AgentSkillsCN

playground-explorer

Varro 游乐场的交互式轨迹探索。使用此技能实时探查代理行为,观察动作与事件的展开过程,并产出可操作的工具、提示、文档及 UI 作为代理工具的改进。

SKILL.md
--- frontmatter
name: playground-explorer
description: >
  Interactive trajectory exploration for the Varro playground. Use this skill to
  probe agent behavior live, inspect observations/actions as they unfold, and
  produce actionable improvements to tools, prompts, docs, and UI-as-agent-tools.

Playground Explorer

Mission

Explore how the AI agent behaves on a subject through iterative questioning, inspect trajectory artifacts as they are produced, and propose environment improvements that make better trajectories easier.

The playground is the environment in the observation-action loop where tools and UI are the agent interface:

code
observe → decide → act → observe ...

Primary execution path (CLI-first)

Use the playground CLI as the default path for all probes:

bash
uv run python -m varro.playground.cli

Optional:

bash
uv run python -m varro.playground.cli --user-id 1 --chat-id 62 --current-url /dashboard/boligpriser-sammenligning

Use commands during exploration:

  • :status
  • :url <path>
  • :trajectory [turn_idx]
  • :snapshot [url]

Avoid non-CLI trajectory generation unless blocked.

Workflow

  1. Start or resume a CLI session.
  2. Define a subject and exploration goal.
  3. Ask one probe question at a time, like a human investigator.
  4. After each turn, inspect:
    • final response,
    • trajectory artifacts (turn.md, tool_calls/, images/),
    • URL/snapshot artifacts when relevant.
  5. Record what changed in behavior and why.
  6. Continue targeted follow-up probes until root causes are clear.
  7. Write or update findings.md.

Exploration rubric

Do not start from "was the answer correct?" Start from trajectory mechanics:

  • What observation did the agent receive?
  • Why did that observation lead to this action?
  • What missing or ambiguous signal created extra steps or uncertainty?
  • What is the smallest change in tool output, prompt, docs, or UI that would improve the next decision?

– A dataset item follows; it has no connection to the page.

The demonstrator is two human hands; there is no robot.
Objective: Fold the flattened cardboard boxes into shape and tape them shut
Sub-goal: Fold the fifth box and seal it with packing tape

Correctness matters when it reveals environment gaps.

Scope boundaries

In scope:

  • Tool output shape and clarity
  • Tool instructions and prompt clarity
  • Documentation discoverability and task-fit guidance
  • URL/state ergonomics
  • Snapshot usability
  • Dashboard as communication surface for agent and user

Out of scope:

  • Broad model capability judgments without environment evidence

Output contract

Always write (or update):

data/trajectory/{user_id}/{chat_id}/findings.md

Each finding must include:

  • Hypothesis
  • Probe (question + optional URL context)
  • Observed Trajectory Evidence (turn/step/tool refs)
  • Interpretation
  • Proposed Change
  • Expected Trajectory Delta
  • Validation Probe

Template:

markdown
# Findings: Chat {chat_id}

## Exploration Goal
{What subject/behavior was explored and why}

## Findings

### {short title}
**Hypothesis**: {what you expected}
**Probe**: {question asked, optional URL}
**Observed Trajectory Evidence**: {turn/step/tool references}
**Interpretation**: {why behavior emerged}
**Proposed Change**: {specific system change}
**Expected Trajectory Delta**: {steps removed / decision clarified}
**Validation Probe**: {next question to verify change}

## Prioritized Actions
1. {highest impact, lowest effort first}
2. {next}

Stopping criteria

Stop when one of the following is true:

  • Root causes are clear and supported by trajectory evidence.
  • Additional probes are not changing conclusions.
  • You have at least one high-impact, testable proposed change with a validation probe.

Relationship to other skill

Use $analyse-trajectory for retrospective audit of completed chats. Use $playground-explorer for interactive probing and improvement discovery.